YOUR OBJECTIVE -> Reproduce exactly, with no pictures, each line from the opening of the material down through the line containing "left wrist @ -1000".

MATERIAL PROVIDED ->

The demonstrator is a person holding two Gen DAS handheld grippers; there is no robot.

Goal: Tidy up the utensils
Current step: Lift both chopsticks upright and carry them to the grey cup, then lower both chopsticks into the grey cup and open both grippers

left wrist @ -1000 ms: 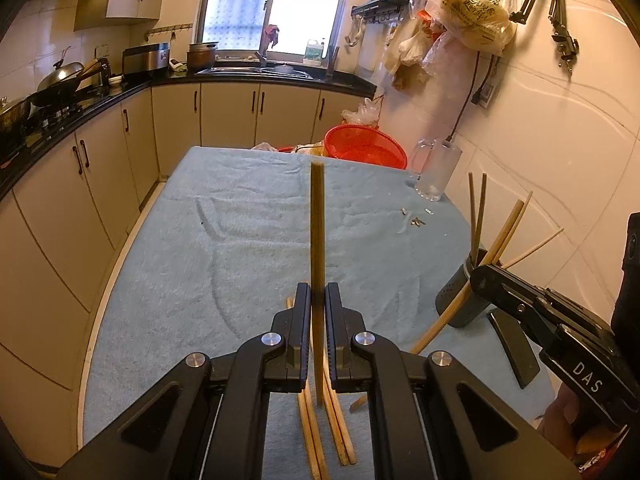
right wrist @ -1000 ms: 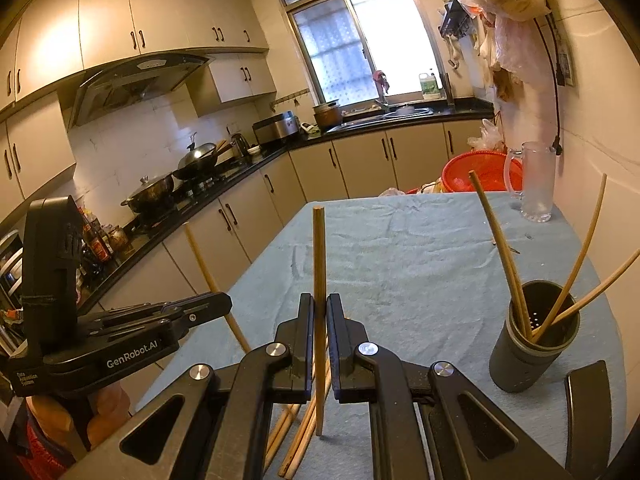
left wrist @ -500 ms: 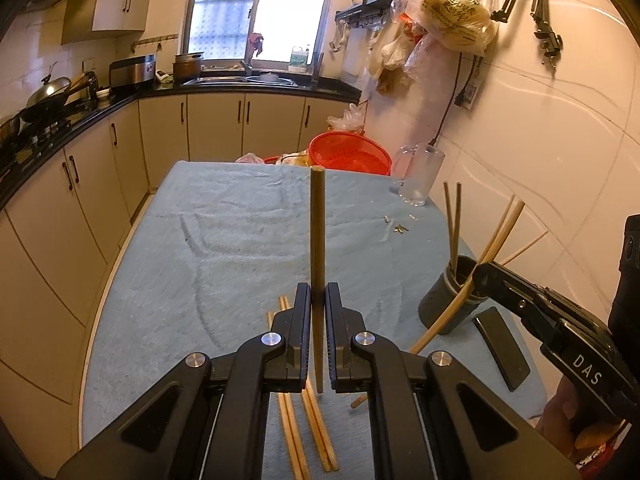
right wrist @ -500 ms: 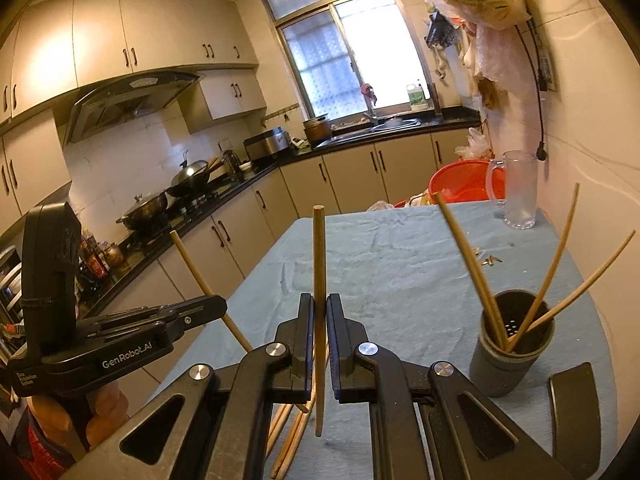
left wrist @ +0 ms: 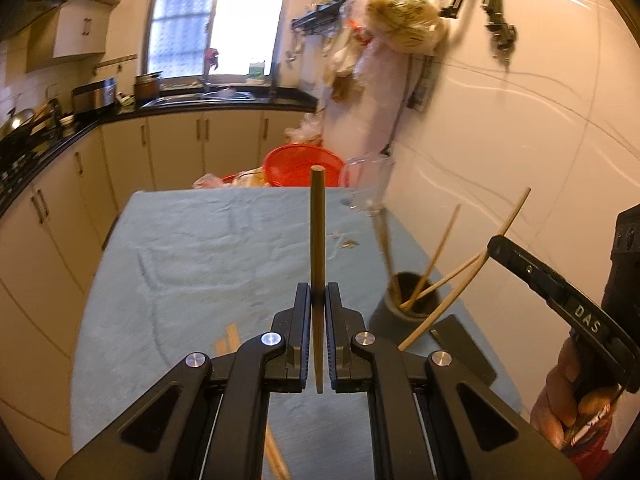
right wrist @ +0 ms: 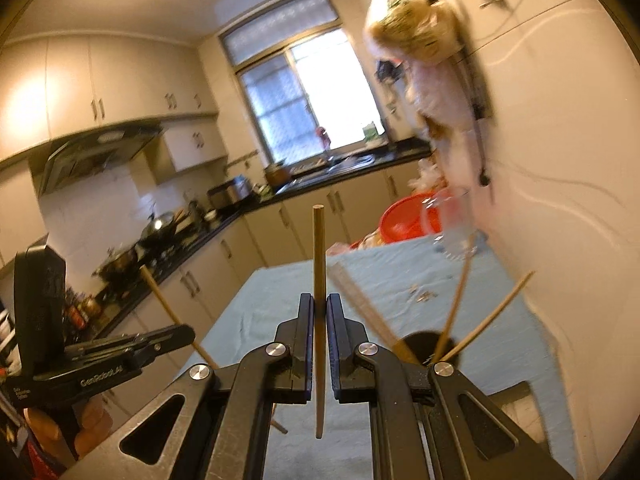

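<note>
2 grippers [left wrist: 318,300], 1 holder [left wrist: 412,300]

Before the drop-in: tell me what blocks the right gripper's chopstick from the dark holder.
Nothing lies between the chopstick and the holder, but three chopsticks already lean out of its mouth, crowding the opening.

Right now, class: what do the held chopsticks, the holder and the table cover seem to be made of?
Chopsticks: probably bamboo or wood, matte tan, straight.
Holder: dark, dull; plastic or ceramic, unclear.
Table cover: blue towel-like cloth, wrinkled, nappy.
</note>
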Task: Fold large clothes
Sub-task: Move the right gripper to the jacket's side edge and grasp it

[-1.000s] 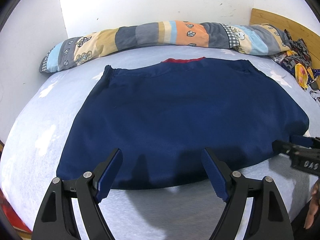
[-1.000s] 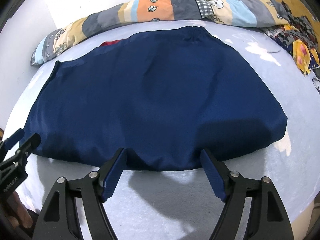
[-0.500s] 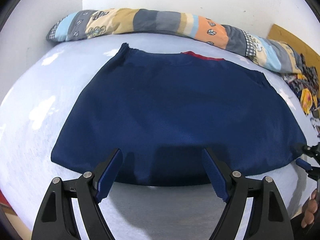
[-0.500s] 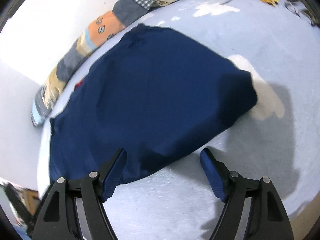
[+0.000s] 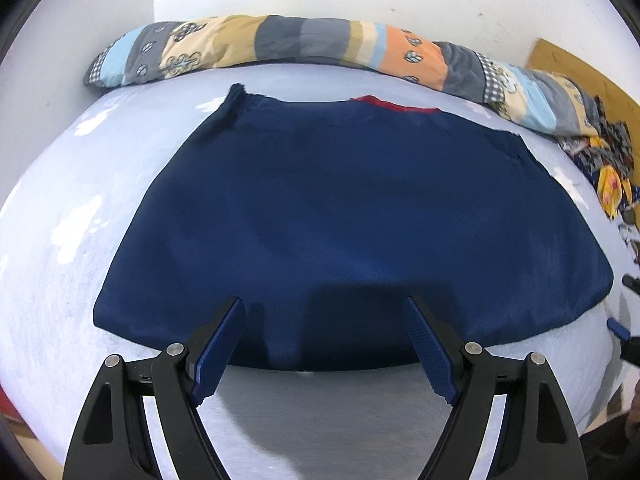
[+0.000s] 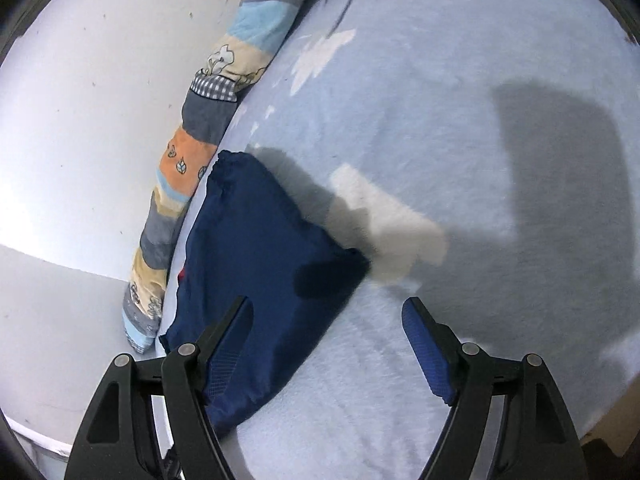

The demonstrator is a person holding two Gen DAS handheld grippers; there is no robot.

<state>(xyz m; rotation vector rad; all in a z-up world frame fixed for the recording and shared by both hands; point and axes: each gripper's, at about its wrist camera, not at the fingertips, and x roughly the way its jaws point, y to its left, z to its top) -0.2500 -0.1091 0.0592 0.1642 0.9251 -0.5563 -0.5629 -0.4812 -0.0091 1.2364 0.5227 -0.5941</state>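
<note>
The navy garment (image 5: 352,224) lies flat on the bed (image 5: 72,240), long axis running left to right; the left gripper (image 5: 326,350) is over its near hem, the right gripper (image 6: 328,350) at its right corner; both jaws stand wide, holding nothing.

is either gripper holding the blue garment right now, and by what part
Nothing is held. The left gripper and right gripper both stand open above the garment's near edge.

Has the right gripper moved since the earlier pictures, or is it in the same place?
Yes. The right gripper swung to the garment's right side and rolled: the navy garment, centred before, now sits left, and the patchwork bolster runs nearly vertical.
</note>
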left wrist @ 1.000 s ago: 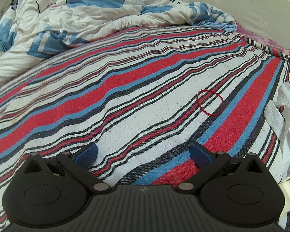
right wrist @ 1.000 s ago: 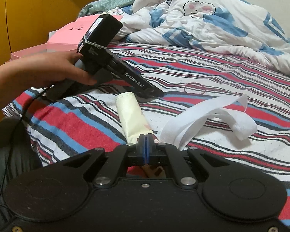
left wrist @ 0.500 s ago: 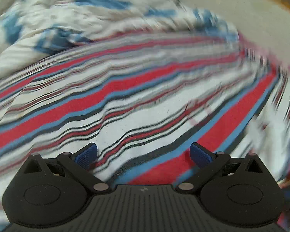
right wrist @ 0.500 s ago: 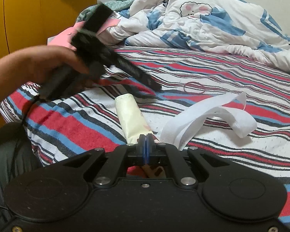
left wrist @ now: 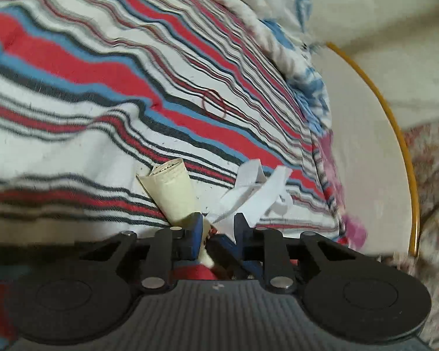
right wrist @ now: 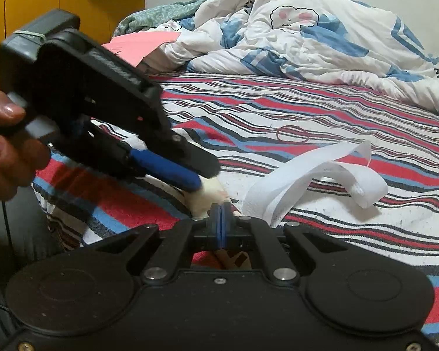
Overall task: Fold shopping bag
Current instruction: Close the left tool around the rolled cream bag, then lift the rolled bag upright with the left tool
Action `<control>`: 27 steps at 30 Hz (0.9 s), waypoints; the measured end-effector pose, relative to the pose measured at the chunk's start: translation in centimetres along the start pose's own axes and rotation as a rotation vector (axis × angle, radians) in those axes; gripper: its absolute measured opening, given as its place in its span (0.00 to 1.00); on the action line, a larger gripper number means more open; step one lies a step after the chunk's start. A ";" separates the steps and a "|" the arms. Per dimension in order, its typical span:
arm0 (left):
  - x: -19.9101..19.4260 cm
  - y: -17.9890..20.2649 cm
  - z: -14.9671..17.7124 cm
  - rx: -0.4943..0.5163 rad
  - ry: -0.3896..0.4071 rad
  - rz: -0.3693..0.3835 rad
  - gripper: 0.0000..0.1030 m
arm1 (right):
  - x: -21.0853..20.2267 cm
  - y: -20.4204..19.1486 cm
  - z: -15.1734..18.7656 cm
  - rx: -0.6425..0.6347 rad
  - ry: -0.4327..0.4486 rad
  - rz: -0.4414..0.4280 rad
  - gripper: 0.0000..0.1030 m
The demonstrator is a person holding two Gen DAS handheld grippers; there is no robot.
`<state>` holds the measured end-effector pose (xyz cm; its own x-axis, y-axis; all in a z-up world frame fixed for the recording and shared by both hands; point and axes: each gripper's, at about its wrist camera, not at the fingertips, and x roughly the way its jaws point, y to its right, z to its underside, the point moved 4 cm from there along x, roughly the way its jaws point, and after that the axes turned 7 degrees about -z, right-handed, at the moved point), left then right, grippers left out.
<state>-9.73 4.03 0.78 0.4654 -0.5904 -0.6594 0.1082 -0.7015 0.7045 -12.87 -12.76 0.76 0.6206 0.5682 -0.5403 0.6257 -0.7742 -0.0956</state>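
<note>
Left wrist view shows the left hand-held gripper (left wrist: pixel 216 228) pinching the rolled shopping bag (left wrist: pixel 172 196) on the bed (left wrist: pixel 73 134); the right hand-held gripper (right wrist: pixel 221 219) is pressed onto its near end. White handles (right wrist: pixel 313 181) trail toward 2 o'clock; either grip slipping could let the roll spring loose.

The near edge of the striped sheet (right wrist: pixel 322 108) is crowded: the rolled bag (left wrist: pixel 172 193) lies there with the left gripper (left wrist: pixel 218 226) and the right gripper (right wrist: pixel 221 219) both at its near end, and its white straps (right wrist: pixel 316 181) loop up just to the right, blocking a low pass on that side. Beyond them the sheet lies flat and open toward the far side, with only a thin red band (right wrist: pixel 292 133) lying flat on it. The heaped duvet (right wrist: pixel 307 38) closes the far side, and a headboard (left wrist: pixel 365 134) walls off the sheet's right side.
</note>
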 end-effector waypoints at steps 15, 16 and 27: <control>-0.2 -1.8 1.5 -0.169 0.068 -0.128 0.20 | -0.1 0.0 0.0 0.017 0.010 -0.002 0.00; 0.1 -1.8 1.5 -0.175 0.069 -0.133 0.20 | -0.1 0.1 0.0 0.021 0.010 -0.004 0.00; 1.1 0.5 1.5 -0.151 0.115 -0.129 0.75 | 0.1 0.9 0.0 0.080 0.017 -0.034 0.00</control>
<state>-10.48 2.42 0.04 0.5357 -0.4439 -0.7184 0.2994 -0.6956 0.6531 -12.25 -13.42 0.58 0.6078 0.5985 -0.5218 0.6073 -0.7738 -0.1801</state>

ANSWER TO THIS EXERCISE ->
The demonstrator is a person holding two Gen DAS handheld grippers; there is no robot.

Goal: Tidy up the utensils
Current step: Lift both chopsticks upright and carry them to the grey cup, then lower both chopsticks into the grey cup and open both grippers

left wrist @ -1000 ms: 

For this exercise, the work is now complete.